= Welterweight (MMA) =

MMA weight class

The welterweight division in mixed martial arts contains different weight classes:

- The UFC's welterweight division, which groups competitors within 156 to 170 lb (71 to 77 kg)
- The ONE Championship's welterweight division, with upper limit at 83.9 kg

==Ambiguity and clarification==
Many other sports that use the welterweight class, such as boxing, kickboxing, and Muay Thai, define it as below about 147 lb (67 kg). The MMA welterweight class is therefore significantly heavier than the welterweight class of these other sports.
For the sake of uniformity, many American mixed martial arts websites refer to competitors between 156 and 170 lb (71 and 77 kg) as welterweights. This encompasses the Shooto middleweight division (167 lb / 76 kg).

The welterweight limit, as defined by the Nevada State Athletic Commission and the Association of Boxing Commissions is 170 lb (77kg).
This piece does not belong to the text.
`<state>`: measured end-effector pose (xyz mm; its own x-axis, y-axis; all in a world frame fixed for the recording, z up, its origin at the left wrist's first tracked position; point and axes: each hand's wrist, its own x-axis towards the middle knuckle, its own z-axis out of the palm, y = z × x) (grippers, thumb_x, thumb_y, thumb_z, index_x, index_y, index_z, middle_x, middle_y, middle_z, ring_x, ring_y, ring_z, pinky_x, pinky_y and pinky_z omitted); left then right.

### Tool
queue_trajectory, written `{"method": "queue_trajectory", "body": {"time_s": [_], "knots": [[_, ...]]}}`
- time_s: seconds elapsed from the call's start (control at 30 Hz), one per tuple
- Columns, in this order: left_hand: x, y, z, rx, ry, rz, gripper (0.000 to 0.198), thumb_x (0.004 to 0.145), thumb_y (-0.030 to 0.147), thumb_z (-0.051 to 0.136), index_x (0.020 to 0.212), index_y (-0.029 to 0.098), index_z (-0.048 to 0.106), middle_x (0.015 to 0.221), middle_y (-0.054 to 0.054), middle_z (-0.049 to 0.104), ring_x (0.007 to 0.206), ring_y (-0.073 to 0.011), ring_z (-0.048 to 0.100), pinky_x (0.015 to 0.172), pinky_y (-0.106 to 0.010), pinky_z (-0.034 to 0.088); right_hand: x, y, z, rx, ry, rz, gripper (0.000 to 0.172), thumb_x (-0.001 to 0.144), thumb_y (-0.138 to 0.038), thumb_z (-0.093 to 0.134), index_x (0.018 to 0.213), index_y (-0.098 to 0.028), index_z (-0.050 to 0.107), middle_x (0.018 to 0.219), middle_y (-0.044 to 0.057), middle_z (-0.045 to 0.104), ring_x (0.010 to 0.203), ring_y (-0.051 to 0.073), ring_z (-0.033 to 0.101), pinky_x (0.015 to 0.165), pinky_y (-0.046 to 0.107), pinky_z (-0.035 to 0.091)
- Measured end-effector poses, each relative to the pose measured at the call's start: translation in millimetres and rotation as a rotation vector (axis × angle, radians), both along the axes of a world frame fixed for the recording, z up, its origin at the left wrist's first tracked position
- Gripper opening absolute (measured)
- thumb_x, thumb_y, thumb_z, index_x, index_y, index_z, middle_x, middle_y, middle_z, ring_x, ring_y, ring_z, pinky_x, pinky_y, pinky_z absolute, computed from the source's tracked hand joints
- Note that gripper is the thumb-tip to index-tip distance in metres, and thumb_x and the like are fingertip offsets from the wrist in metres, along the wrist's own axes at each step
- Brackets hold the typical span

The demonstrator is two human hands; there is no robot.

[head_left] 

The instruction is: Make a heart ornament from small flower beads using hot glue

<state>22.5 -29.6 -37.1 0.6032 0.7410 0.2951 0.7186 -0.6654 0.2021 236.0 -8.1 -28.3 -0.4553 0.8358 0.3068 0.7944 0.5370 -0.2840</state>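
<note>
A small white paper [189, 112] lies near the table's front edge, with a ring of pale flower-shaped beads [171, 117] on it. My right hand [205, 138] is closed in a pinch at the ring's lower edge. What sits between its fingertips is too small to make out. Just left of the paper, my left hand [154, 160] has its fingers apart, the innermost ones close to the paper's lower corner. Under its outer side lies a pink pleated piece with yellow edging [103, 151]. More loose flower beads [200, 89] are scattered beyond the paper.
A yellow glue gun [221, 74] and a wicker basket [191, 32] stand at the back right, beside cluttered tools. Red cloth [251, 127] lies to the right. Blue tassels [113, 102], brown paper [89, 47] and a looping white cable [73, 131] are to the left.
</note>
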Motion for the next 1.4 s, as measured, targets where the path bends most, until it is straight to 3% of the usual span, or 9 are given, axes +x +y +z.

==Professional Champions==

===Current champions===
This table last updated in August 2026.

| Organization | Reign began | Champion | Record | Defenses |
|---|---|---|---|---|
| UFC | November 15, 2025 | RUS Islam Makhachev | 29–1 (5KO 13SUB) | 1 |
| PFL | July 25, 2026 | USA Thad Jean | 12–0 (6KO 1SUB) | 0 |
| ONE Championship | November 19, 2022 | United States Christian Lee | 18–4 (1) (13KO 4SUB) | 0 |
| KSW | April 22, 2023 | POL Adrian Bartosiński | 18–1 (12KO 2SUB) | 4 |
| FEN | November 23, 2024 | POL Wawrzyniec Bartnik | 12–4 (7KO 0SUB) | 2 |
| Fight Nights Global | April 6, 2019 | Russia Dmitry Bikrev | 12–3 (8KO 1SUB) | 2 |
| Titan FC | March 15, 2019 | USA Michael Graves | 9–1 (4KO 2SUB) | 1 |
| ACA | February 26, 2021 | RUS Abubakar Vagaev | 20–3 (4KO 1SUB) | 0 |
| Legacy Fighting Alliance | TBA | vacant | TBA | 0 |
| Cage Warriors | TBA | vacant | TBA | 0 |

== Most wins in Welterweight title bouts ==

Note: the list includes wins in bouts for welterweight titles of major promotions (UFC, Strikeforce, WEC, Bellator)
Note: the list includes both undisputed and interim champions
 Active title reign

|  | Name | Promotion | Title bout wins |
| 1. | Canada Georges St-Pierre | UFC | 12 |
| 2. | USA Matt Hughes | UFC | 9 |
| 3. | USA Pat Miletich | UFC | 5 |
| USA Ben Askren | Bellator | 5 |
| USA Nick Diaz | WEC, Strikeforce | 5 (1 WEC, 4 Strikeforce) |
| USA Carlos Condit | WEC, UFC | 5 (4 WEC, 1 UFC) |
| NGR Kamaru Usman | UFC | 5 |
| 4. | USA Tyron Woodley | UFC | 4(+1^{a}) |
| 5. | Brazil Douglas Lima | Bellator | 3 |
| USA Robbie Lawler | UFC |

==See also==
- List of current MMA Welterweight champions
- List of UFC Welterweight Champions
- List of Strikeforce Welterweight Champions
- List of Pancrase Welterweight Champions

==Notes==
a.Fight was recorded as a "Majority Decision Draw". Woodley retained his title.